2. Some definitions

2.1 XML

XML, the eXtensible Markup Language, is the universal format for structured documents and data on the Web. It is designed to improve the functionality of the Web by providing more flexible and adaptable information identification. It is called extensible because it is not a fixed format like HTML (a single, predefined markup language). Instead, XML is actually a ‘metalanguage’ -- a language for describing other languages -- which lets you design your own customized markup languages for limitless different types of documents. All these features make it an attractive standard for exchanging data.

An XML document is a collection of data. In many ways, this makes it no different from any other file. As a "database" format, XML has some advantages. For example, it is self-describing (the mark-up describes the structure and type names of the data, although not the semantics), it is portable (Unicode), and it can describe data as tree or graph structures.

Except for unparsed entities, all data in an AGRIS AP XML document is PC DATA (for elements) or CDATA (for attributes) text, even if it represents another data type, such as a date or an integer. Generally, the data transfer software will convert data from text (in the XML document) to other types (in the database) and vice versa.

XML is a content mark-up meta-language designed to store and display documents on the World Wide Web. By separating content from presentation, XML enables us to create information that can be more easily integrated with other Web resources.

2.2 The Document Type Definition (DTD)

The purpose of a DTD, or document type definition, is to define the legal building blocks of an XML document. It defines the document structure with a list of legal elements. The advantages of the DTD are many, viz. each of your XML files can carry a description of its own format with it; independent groups of people can agree to use a common DTD for interchanging data; your application can use a standard DTD to verify that the data you receive from the outside world is valid; and you can also use a DTD to verify your own data.

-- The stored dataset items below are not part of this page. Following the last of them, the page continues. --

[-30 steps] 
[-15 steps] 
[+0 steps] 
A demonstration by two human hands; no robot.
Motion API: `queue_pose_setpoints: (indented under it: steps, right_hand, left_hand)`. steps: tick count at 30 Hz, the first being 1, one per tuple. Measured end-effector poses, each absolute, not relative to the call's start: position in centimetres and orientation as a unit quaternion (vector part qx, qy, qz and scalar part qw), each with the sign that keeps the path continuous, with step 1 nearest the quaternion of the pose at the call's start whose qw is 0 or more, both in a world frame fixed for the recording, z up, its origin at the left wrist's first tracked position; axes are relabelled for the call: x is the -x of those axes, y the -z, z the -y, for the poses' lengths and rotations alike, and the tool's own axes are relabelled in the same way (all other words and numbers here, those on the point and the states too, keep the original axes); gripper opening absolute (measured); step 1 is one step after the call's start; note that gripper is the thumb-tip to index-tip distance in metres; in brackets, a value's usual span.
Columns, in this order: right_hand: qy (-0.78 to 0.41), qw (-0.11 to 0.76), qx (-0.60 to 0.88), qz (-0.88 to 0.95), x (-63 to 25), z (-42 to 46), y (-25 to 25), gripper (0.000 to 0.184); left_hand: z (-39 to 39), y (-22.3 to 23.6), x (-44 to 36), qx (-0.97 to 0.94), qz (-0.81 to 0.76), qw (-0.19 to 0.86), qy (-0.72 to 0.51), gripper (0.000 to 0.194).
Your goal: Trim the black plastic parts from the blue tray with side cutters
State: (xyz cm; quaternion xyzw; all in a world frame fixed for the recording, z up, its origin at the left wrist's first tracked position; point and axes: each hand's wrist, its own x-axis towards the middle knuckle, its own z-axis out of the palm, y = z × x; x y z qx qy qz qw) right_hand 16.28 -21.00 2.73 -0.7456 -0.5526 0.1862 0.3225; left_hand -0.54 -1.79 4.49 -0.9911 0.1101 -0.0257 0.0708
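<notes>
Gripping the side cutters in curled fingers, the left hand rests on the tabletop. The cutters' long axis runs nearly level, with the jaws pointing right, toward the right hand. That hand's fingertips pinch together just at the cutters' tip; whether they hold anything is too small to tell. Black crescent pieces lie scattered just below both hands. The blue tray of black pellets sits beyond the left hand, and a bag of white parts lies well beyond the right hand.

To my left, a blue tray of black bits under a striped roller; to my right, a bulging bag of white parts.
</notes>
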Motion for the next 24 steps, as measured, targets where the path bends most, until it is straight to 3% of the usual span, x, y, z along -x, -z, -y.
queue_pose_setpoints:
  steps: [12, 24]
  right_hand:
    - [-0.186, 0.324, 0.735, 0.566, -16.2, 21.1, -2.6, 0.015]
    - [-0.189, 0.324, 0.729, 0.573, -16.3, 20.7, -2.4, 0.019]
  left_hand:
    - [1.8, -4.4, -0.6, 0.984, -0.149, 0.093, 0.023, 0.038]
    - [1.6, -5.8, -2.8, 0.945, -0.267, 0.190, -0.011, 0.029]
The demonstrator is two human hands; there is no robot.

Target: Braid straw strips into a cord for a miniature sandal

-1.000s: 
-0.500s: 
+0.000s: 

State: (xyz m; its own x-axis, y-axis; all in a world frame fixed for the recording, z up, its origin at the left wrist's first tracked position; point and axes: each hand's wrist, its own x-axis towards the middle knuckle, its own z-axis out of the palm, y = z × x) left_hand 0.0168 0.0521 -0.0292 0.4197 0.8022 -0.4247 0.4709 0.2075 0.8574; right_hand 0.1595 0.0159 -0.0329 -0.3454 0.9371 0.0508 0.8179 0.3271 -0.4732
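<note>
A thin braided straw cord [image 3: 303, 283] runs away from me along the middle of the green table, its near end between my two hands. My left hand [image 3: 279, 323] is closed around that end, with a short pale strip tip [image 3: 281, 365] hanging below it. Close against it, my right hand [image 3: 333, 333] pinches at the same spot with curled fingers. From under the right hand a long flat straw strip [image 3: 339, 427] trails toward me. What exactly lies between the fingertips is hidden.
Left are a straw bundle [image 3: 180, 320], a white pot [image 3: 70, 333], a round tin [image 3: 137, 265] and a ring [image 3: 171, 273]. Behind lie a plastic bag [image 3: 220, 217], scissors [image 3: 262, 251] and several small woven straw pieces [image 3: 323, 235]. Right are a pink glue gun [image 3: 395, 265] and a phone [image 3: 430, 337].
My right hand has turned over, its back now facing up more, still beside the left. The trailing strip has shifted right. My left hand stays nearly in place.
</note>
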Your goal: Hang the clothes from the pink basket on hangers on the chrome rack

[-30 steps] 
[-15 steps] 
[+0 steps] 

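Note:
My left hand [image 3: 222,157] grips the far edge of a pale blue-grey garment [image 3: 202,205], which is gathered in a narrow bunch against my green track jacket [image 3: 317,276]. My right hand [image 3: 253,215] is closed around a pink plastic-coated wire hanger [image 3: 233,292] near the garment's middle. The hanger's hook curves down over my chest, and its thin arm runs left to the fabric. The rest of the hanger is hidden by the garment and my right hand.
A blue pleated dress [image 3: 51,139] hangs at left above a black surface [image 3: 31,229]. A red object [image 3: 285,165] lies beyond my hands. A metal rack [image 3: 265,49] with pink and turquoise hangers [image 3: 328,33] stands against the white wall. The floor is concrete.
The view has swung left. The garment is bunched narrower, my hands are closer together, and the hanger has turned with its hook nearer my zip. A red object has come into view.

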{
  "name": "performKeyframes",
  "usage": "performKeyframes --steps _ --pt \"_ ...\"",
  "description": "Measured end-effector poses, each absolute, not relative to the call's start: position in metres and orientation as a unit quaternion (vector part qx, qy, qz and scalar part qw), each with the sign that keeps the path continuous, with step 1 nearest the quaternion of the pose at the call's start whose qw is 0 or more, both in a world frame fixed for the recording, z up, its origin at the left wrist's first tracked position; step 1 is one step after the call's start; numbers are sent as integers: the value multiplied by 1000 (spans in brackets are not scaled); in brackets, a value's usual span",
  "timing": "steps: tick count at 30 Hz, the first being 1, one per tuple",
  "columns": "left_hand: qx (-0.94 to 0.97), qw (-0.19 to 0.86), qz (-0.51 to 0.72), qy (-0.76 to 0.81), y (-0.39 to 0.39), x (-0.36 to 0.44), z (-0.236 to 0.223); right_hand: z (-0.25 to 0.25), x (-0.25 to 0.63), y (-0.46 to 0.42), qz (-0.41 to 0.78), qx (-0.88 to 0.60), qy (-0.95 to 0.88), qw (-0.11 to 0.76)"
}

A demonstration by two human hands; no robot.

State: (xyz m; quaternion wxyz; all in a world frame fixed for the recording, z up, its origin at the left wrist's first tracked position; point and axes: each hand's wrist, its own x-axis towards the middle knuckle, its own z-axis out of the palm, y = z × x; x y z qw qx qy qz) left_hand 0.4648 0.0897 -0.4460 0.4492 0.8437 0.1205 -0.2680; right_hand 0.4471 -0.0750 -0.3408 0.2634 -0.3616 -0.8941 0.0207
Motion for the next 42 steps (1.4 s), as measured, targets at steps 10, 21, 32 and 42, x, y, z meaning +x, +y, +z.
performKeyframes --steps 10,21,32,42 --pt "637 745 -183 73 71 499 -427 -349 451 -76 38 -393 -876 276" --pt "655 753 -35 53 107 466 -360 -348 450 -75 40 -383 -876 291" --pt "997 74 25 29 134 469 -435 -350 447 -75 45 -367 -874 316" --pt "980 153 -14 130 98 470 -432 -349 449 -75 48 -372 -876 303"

It is essential that the structure of the XML output documents exactly match the structure expected by the DTD. Mapping the local database schema to an XML DTD schema is the most important exercise that is undertaken in this context.

2.3 Namespaces

The W3C XML community defines a mechanism called XML namespaces, which can be used as single XML document containing elements and attributes that are defined for and used by multiple software components. This use by multiple software promotes reuse and restricts reinvention. Their definition:

An XML namespace is a collection of names, identified by a URI reference which are used in XML documents as element types and attribute names. XML namespaces differ from the "namespaces" conventionally used in computing disciplines in that the XML version has an internal structure and is not, mathematically speaking, a set.

In this context, all the newly defined elements in Agricultural Metadata Element Set (AgMES)³ constitute a namespace. The AgMES defines elements needed to accurately describe various types of information resources in the domain of agriculture. This element set is maintained at a stable location and identifies a reference point where elements are defined and are maintained to be used by different applications.

2.4 XML and Databases

Today most bibliographic data is stored both in relational databases, such as Oracle and SQL Server 2000 and other database systems that support XML using different approaches. These products allow easy publishing, managing, and sharing of content on corporate intranets and Web. An important characteristic in this respect is that they are bidirectional. That is, they can be used to transfer data both from XML documents to the database and from the database to XML documents.

In this document we focus our attention on XML Enabled Databases, that is on systems that allow exporting data to the XML format. Most of the modern ILMS vendors often offer some sort of XML functionality in their products. However, it is important to note that a more multipart process will allow to extract, convert and generate XML from nearly any type of DBMS, provided that an additional layer is developed after the extraction of the relevant subset of records.

³ http://www.fao.org/agris/agmes